Una gatta sulla marimba che scotta
Massimo Barbiero, leader degli Odwalla e degli Enten Eller, pubblica il cd “Simone de Beauvoir”. E attraversa la vita senza fare rumore
La prima grandezza di un artista è quella di riconoscere i propri limiti strumentali: di questo Massimo Barbiero ne fa, quasi, una bandiera in “Simone de Beauvoir” (MB001), il suo primo disco autoprodotto dopo quasi trent’anni di ininterrotta collaborazione con la Splasc(h) Records. Un disco dedicato ad una gatta – quella di Massimo, scomparsa poco tempo fa – e commentato da una bellissima frase di Ernest Hemingway: “Ai gatti riesce senza fatica ciò che resta negato all’uomo: attraversare la vita senza fare rumore“.
Il limite, però, può anche essere una qualità costretta, una virtù soffocata o una scelta voluta: da qui questo cd per sola marimba, strumento al quale Barbiero è affezionato ma che, su sua stessa ammissione, non domina tanto quanto la batteria. Il nocciolo del discorso, però, non è il dominio ma la liberazione, non la tecnica ma la spontaneità, non la perfezione ma la naturalezza che si spande istantanea nella cattura del momento immacolato. È la bellezza tenera che si genera quando l’artista riesce a dialogare con se stesso senza perdere quell’innocenza che lo ha fatto diventare grande. E’ qui che Massimo (per richiedere il cd www.massimobarbiero.com oppure info@massimobarbiero.com) offre il meglio di sé stesso rinunciando agli “improbi confronti” con le leggende della marimba: Burton, Hutcherson, Friedman e Van Der Geld. È qui che il suono, prima svuotato del suo significato narcisistico e poi riempito di segno e gesto emozionale, arriva dritto all’ascoltatore nel suo rimbombo ligneo.
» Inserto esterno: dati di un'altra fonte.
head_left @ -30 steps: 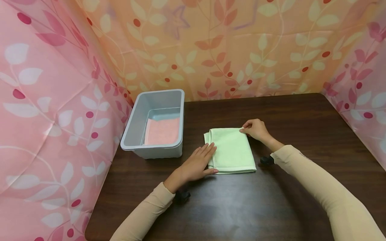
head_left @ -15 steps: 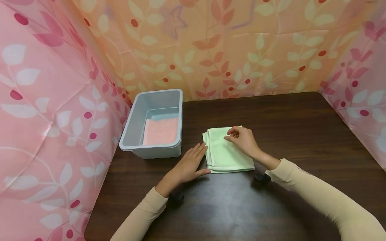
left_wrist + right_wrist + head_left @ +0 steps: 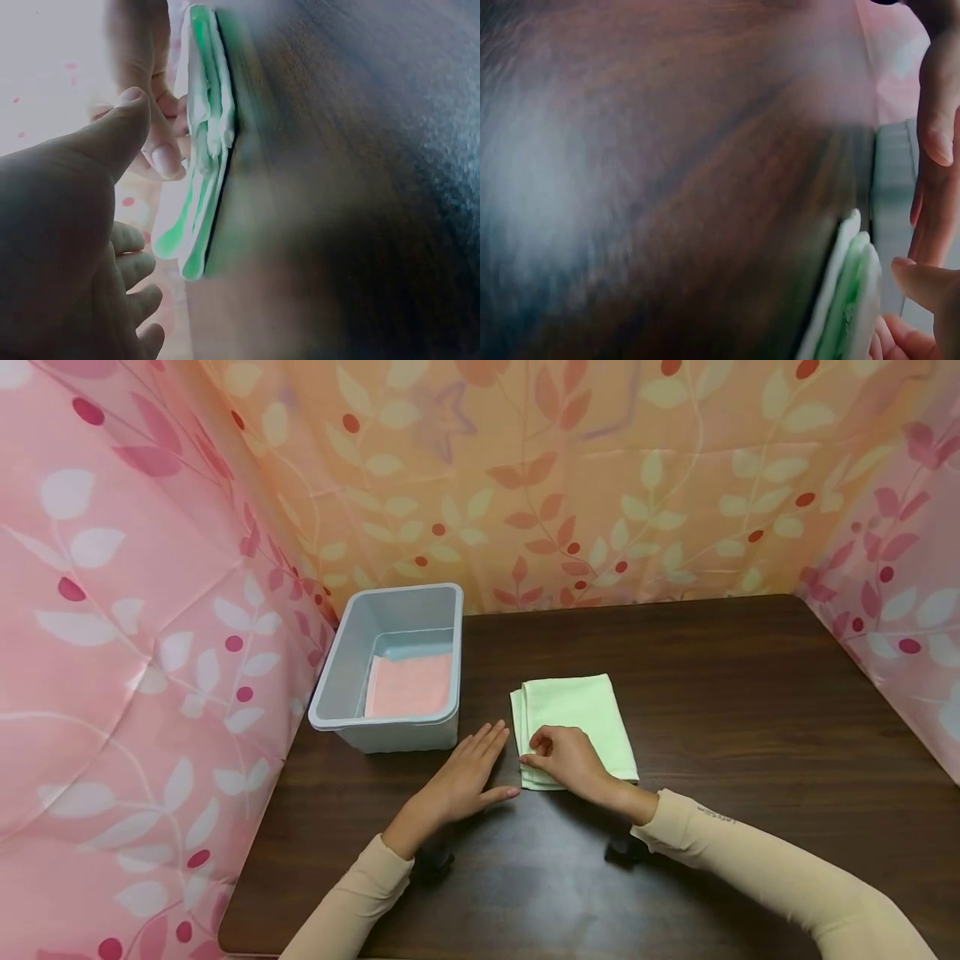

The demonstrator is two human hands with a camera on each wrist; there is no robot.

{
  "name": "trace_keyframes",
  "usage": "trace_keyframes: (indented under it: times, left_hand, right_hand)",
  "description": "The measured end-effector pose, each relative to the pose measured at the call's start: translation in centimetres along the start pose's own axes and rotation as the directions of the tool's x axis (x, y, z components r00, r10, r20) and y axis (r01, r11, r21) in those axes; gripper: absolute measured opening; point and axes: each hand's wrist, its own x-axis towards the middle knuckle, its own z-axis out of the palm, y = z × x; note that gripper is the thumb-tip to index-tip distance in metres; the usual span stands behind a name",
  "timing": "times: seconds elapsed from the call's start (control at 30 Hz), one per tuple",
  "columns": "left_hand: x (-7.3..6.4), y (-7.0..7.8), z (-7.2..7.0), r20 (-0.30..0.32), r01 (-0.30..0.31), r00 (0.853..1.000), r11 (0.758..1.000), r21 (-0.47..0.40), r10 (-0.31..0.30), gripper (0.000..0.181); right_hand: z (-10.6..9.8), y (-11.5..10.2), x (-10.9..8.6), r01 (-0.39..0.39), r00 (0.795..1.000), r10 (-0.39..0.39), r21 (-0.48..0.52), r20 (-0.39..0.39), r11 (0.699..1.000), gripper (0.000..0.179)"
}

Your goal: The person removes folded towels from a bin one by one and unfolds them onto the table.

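Fingers (image 3: 542, 737) of the right hand (image 3: 573, 762) curl loosely, thumb apart, over the near left of a folded green towel (image 3: 577, 706) on the worktop (image 3: 712, 693), straight-fingered left hand (image 3: 459, 783) just beside, gray tub (image 3: 386, 733) farther left.

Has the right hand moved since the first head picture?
Yes: against the gray bin, the right hand has moved left and nearer, from the far right corner of the green cloth to its near left part.

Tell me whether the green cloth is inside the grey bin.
No, the green cloth lies folded on the table, right of the grey bin.
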Motion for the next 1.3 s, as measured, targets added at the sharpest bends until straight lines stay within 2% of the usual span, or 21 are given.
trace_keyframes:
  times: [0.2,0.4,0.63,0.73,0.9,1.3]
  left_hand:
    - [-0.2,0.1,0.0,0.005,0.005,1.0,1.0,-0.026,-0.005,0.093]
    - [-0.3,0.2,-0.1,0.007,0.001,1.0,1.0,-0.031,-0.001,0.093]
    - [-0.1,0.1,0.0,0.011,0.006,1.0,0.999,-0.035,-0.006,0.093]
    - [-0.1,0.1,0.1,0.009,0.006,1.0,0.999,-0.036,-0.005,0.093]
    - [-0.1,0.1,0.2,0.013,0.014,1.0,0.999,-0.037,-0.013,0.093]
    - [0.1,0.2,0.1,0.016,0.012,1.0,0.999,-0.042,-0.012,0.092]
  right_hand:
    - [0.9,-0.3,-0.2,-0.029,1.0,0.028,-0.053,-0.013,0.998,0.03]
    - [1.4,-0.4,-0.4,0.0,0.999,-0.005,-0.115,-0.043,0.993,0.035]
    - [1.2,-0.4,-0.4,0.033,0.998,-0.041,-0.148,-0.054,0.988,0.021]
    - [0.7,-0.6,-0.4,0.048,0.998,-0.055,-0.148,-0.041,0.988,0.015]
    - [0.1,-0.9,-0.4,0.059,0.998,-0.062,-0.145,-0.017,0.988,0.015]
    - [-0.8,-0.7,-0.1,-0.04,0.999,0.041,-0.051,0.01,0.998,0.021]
“Il suono come metafora del pensiero“, dice Massimo, ma anche come realizzazione di uno spazio e di un senso intimo della vita. In “Simone de Beauvoir” il leader degli Odwalla (ensemble di percussioni ispirato da Igor Stravinksy e dall’Art Ensemble of Chicago) e degli Enten Eller (uno fra i grandi gruppi sperimentali dell’avanguardia italiana tra elettrico ed acustico) non smentisce il suo percorso di quella che è la pulsazione costruttiva della musica.
Nel profondo, o nell’abisso del suono, si ritrova l’essenza molecolare dell’uomo. Il suo sfaldamento continuo alla ricerca di un messaggio che non sia musica ma respiro denso e liquido nello stesso tempo. Una liturgia solitaria che avvolge l’ascoltatore, lo sospinge verso la pratica onirica, lo culla con suoni acquatici e terrosi. Barbiero re-interpreta le forze della natura e le fa sue con un disco che parla di eternità facendo del tempo un’entità leggera e quasi evanescente. Il segreto, in fondo, è questo: suonare senza che si debba pensare al suono e a quello che è. Ecco perché Massimo è un gatto: zampetta sulla marimba dimenticando il rumore di fondo della vita. E lascia al pubblico quel senso di giovinezza che i gatti rielaborano nel loro peregrinare, tra improvvisazione e istinto.